[Instructions for the task] What you give back must match the data character for character.

--- Supplied data ---

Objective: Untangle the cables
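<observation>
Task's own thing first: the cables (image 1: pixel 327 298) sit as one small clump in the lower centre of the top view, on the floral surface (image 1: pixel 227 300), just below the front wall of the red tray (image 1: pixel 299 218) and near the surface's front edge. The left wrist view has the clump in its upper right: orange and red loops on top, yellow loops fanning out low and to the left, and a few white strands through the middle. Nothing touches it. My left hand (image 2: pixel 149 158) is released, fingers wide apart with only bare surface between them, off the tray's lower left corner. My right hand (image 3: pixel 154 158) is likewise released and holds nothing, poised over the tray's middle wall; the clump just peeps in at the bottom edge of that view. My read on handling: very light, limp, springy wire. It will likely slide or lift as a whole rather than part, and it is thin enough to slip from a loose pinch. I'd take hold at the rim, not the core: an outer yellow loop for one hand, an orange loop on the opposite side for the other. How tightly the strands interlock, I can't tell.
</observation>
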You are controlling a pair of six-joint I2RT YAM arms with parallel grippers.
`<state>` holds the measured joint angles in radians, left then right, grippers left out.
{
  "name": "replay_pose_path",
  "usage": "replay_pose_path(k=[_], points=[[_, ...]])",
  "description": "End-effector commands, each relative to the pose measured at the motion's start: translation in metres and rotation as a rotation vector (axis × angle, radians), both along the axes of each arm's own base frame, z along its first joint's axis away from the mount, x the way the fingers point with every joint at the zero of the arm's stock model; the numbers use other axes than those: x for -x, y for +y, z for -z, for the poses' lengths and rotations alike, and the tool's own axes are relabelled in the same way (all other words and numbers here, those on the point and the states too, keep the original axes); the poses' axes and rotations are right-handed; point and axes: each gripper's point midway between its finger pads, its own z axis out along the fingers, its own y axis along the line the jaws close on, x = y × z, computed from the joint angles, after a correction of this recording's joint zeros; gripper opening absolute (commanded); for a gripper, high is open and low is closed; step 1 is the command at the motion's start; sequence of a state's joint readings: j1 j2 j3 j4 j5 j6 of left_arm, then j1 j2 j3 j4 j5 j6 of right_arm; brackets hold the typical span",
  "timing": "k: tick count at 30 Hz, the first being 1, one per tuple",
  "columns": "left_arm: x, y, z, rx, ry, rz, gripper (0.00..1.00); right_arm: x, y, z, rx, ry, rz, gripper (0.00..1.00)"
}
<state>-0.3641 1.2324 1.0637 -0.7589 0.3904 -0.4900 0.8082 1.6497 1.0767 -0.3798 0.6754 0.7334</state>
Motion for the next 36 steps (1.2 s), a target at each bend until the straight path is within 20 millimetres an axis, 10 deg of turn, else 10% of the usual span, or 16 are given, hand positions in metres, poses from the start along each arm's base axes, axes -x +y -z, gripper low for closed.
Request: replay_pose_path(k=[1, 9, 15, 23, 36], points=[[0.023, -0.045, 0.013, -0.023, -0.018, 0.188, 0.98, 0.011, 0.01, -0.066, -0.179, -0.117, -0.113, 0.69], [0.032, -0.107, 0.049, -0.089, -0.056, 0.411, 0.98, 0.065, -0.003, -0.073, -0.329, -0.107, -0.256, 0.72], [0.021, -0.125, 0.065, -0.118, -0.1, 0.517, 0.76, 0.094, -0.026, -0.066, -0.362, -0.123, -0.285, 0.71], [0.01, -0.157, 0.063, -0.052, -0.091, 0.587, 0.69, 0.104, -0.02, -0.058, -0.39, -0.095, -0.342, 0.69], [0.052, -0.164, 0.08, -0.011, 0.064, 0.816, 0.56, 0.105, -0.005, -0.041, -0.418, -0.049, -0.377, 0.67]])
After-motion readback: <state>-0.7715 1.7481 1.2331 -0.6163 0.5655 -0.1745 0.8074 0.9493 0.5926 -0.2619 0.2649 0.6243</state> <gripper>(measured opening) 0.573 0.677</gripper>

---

[Task answer]
Objective: Untangle the cables
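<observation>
Task's own thing first: the cables (image 1: pixel 327 298) sit as one small clump in the lower centre of the top view, on the floral surface (image 1: pixel 227 300), just below the front wall of the red tray (image 1: pixel 299 218) and near the surface's front edge. The left wrist view has the clump in its upper right: orange and red loops on top, yellow loops fanning out low and to the left, and a few white strands through the middle. Nothing touches it. My left hand (image 2: pixel 149 158) is released, fingers wide apart with only bare surface between them, off the tray's lower left corner. My right hand (image 3: pixel 154 158) is likewise released and holds nothing, poised over the tray's middle wall; the clump just peeps in at the bottom edge of that view. My read on handling: very light, limp, springy wire. It will likely slide or lift as a whole rather than part, and it is thin enough to slip from a loose pinch. I'd take hold at the rim, not the core: an outer yellow loop for one hand, an orange loop on the opposite side for the other. How tightly the strands interlock, I can't tell.
</observation>
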You are controlling a pair of six-joint I2RT YAM arms with parallel grippers.
`<state>` holds the measured joint angles in radians, left then right, grippers left out.
{
  "name": "replay_pose_path",
  "usage": "replay_pose_path(k=[_], points=[[_, ...]])",
  "description": "End-effector commands, each relative to the pose measured at the motion's start: translation in metres and rotation as a rotation vector (axis × angle, radians), both along the axes of each arm's own base frame, z along its first joint's axis away from the mount, x the way the fingers point with every joint at the zero of the arm's stock model; the numbers use other axes than those: x for -x, y for +y, z for -z, for the poses' lengths and rotations alike, and the tool's own axes are relabelled in the same way (all other words and numbers here, those on the point and the states too, keep the original axes); the poses' axes and rotations are right-handed; point and axes: each gripper's point midway between its finger pads, its own z axis out along the fingers, its own y axis along the line the jaws close on, x = y × z, computed from the joint angles, after a correction of this recording's joint zeros; gripper opening absolute (commanded); for a gripper, high is open and low is closed; step 1 is the command at the motion's start; sequence of a state's joint readings: j1 j2 j3 j4 j5 j6 of left_arm, then j1 j2 j3 j4 j5 j6 of right_arm; brackets hold the typical span",
  "timing": "k: tick count at 30 Hz, the first being 1, one per tuple",
  "columns": "left_arm: x, y, z, rx, ry, rz, gripper (0.00..1.00); right_arm: x, y, z, rx, ry, rz, gripper (0.00..1.00)"
}
<state>-0.3641 1.2324 1.0637 -0.7589 0.3904 -0.4900 0.8082 1.6497 1.0767 -0.3798 0.6754 0.7334</state>
Motion for the next 36 steps (1.2 s), a target at each bend until the straight path is within 20 millimetres an axis, 10 deg of turn, else 10% of the usual span, or 16 are given, hand positions in metres, poses from the start along each arm's base axes, axes -x +y -z, gripper low for closed.
Request: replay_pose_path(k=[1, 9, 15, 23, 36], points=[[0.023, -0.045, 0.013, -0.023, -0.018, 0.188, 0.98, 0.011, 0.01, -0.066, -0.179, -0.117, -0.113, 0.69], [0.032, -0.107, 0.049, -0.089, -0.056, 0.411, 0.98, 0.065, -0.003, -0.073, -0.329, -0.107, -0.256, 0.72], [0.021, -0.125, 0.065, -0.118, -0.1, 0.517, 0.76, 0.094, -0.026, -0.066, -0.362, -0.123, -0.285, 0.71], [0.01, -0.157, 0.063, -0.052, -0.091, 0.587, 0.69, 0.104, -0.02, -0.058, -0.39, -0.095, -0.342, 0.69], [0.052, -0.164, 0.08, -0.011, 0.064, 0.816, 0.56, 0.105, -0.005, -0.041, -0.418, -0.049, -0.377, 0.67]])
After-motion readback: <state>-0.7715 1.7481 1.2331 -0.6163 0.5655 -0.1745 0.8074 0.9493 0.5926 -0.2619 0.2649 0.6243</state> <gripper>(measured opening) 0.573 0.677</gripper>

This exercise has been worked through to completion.